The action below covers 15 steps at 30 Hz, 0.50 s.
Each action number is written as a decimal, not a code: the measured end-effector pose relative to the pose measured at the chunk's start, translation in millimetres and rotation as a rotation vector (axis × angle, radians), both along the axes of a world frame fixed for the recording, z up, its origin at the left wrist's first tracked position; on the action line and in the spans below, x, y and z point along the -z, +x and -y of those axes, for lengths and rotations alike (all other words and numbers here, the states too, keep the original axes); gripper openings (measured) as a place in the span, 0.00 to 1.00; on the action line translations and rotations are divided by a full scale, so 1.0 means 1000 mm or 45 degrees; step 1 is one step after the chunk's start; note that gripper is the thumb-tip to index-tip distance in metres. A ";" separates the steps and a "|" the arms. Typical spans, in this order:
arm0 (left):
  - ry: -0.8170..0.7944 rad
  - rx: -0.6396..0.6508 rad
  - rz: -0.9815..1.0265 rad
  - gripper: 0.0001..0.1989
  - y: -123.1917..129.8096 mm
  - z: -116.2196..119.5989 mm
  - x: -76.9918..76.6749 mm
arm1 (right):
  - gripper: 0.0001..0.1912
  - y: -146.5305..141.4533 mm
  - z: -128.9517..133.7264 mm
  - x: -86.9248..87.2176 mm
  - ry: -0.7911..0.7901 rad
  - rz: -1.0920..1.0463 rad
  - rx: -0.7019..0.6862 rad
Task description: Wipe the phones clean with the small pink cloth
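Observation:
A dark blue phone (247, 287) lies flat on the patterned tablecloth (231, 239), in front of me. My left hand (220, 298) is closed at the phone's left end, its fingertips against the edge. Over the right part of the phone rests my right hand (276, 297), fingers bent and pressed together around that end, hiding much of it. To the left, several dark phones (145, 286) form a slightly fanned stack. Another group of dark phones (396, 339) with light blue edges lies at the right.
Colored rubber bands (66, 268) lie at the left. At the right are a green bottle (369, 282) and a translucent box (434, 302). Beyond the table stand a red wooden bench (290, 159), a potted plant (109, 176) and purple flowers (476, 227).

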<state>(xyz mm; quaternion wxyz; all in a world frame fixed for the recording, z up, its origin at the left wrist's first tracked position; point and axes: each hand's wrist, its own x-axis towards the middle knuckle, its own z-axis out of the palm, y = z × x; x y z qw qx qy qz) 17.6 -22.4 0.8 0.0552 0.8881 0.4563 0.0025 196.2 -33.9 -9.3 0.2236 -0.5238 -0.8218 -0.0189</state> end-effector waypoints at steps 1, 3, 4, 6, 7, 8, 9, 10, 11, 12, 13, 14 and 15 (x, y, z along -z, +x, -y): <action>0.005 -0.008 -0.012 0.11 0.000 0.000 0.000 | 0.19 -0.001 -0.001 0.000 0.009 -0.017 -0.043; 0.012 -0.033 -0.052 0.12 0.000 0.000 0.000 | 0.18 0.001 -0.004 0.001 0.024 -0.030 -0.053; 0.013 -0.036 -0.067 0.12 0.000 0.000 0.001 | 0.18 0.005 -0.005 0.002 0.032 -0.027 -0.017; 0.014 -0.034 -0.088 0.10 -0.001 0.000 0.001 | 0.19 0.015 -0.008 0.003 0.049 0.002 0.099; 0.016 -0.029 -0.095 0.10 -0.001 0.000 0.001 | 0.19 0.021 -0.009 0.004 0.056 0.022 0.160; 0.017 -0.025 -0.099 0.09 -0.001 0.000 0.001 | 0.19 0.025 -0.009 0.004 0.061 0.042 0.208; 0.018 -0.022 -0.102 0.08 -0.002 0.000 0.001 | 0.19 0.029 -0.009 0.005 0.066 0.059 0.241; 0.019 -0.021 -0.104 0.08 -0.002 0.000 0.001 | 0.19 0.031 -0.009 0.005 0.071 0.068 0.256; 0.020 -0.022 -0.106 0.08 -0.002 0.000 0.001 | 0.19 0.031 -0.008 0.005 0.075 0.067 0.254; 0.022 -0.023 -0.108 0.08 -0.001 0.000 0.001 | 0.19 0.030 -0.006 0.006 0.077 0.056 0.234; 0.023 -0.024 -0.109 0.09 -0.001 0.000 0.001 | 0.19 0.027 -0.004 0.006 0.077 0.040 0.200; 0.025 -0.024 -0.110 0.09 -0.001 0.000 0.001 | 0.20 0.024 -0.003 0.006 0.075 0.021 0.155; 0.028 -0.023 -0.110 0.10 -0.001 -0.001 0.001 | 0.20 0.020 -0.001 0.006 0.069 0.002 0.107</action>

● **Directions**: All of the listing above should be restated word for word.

● **Solution to the exercise**:
The action below covers 15 steps at 30 Hz, 0.50 s.
Each action number is written as a decimal, not a code: the measured end-effector pose relative to the pose measured at the chunk's start, translation in millimetres and rotation as a rotation vector (axis × angle, radians), both along the axes of a world frame fixed for the recording, z up, its origin at the left wrist's first tracked position; on the action line and in the spans below, x, y and z point along the -z, +x and -y of those axes, for lengths and rotations alike (all other words and numbers here, the states too, keep the original axes); gripper openings (measured) as a place in the span, 0.00 to 1.00; on the action line translations and rotations are divided by a full scale, so 1.0 means 1000 mm or 45 degrees; step 1 is one step after the chunk's start; note that gripper is the thumb-tip to index-tip distance in metres. A ";" separates the steps and a "|" the arms. Typical spans, in this order:
arm0 (left):
  - ry: -0.8170..0.7944 rad
  - rx: -0.6396..0.6508 rad
  - rz: -0.9815..1.0265 rad
  - gripper: 0.0001..0.1989
  - y: -123.1917..129.8096 mm
  - z: -116.2196..119.5989 mm
  - x: -76.9918..76.6749 mm
arm1 (right):
  - gripper: 0.0001..0.1912
  - y: -146.5305..141.4533 mm
  - z: -128.9517..133.7264 mm
  - x: -86.9248..87.2176 mm
  - ry: -0.7911..0.7901 rad
  - rz: -1.0920..1.0463 rad
  - rx: -0.7019..0.6862 rad
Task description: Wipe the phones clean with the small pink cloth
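Observation:
A dark blue phone (247, 287) lies flat on the patterned tablecloth (231, 239), in front of me. My left hand (220, 298) is closed at the phone's left end, its fingertips against the edge. Over the right part of the phone rests my right hand (276, 297), fingers bent and pressed together around that end, hiding much of it. To the left, several dark phones (145, 286) form a slightly fanned stack. Another group of dark phones (396, 339) with light blue edges lies at the right.
Colored rubber bands (66, 268) lie at the left. At the right are a green bottle (369, 282) and a translucent box (434, 302). Beyond the table stand a red wooden bench (290, 159), a potted plant (109, 176) and purple flowers (476, 227).
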
<state>(xyz mm; quaternion wxyz; all in a world frame fixed for the recording, z up, its origin at the left wrist's first tracked position; point and axes: each hand's wrist, its own x-axis towards the middle knuckle, its own z-axis out of the palm, y = z × x; x y z qw qx qy qz) 17.6 -22.4 0.8 0.0552 0.8881 0.4563 0.0025 196.2 -33.9 -9.3 0.2236 -0.5238 -0.8218 -0.0189</state> end-effector waypoints at steps 1, 3, 4, 6, 7, 8, 9, 10, 11, 12, 13, 14 and 15 (x, y, z along -z, +x, -y): <action>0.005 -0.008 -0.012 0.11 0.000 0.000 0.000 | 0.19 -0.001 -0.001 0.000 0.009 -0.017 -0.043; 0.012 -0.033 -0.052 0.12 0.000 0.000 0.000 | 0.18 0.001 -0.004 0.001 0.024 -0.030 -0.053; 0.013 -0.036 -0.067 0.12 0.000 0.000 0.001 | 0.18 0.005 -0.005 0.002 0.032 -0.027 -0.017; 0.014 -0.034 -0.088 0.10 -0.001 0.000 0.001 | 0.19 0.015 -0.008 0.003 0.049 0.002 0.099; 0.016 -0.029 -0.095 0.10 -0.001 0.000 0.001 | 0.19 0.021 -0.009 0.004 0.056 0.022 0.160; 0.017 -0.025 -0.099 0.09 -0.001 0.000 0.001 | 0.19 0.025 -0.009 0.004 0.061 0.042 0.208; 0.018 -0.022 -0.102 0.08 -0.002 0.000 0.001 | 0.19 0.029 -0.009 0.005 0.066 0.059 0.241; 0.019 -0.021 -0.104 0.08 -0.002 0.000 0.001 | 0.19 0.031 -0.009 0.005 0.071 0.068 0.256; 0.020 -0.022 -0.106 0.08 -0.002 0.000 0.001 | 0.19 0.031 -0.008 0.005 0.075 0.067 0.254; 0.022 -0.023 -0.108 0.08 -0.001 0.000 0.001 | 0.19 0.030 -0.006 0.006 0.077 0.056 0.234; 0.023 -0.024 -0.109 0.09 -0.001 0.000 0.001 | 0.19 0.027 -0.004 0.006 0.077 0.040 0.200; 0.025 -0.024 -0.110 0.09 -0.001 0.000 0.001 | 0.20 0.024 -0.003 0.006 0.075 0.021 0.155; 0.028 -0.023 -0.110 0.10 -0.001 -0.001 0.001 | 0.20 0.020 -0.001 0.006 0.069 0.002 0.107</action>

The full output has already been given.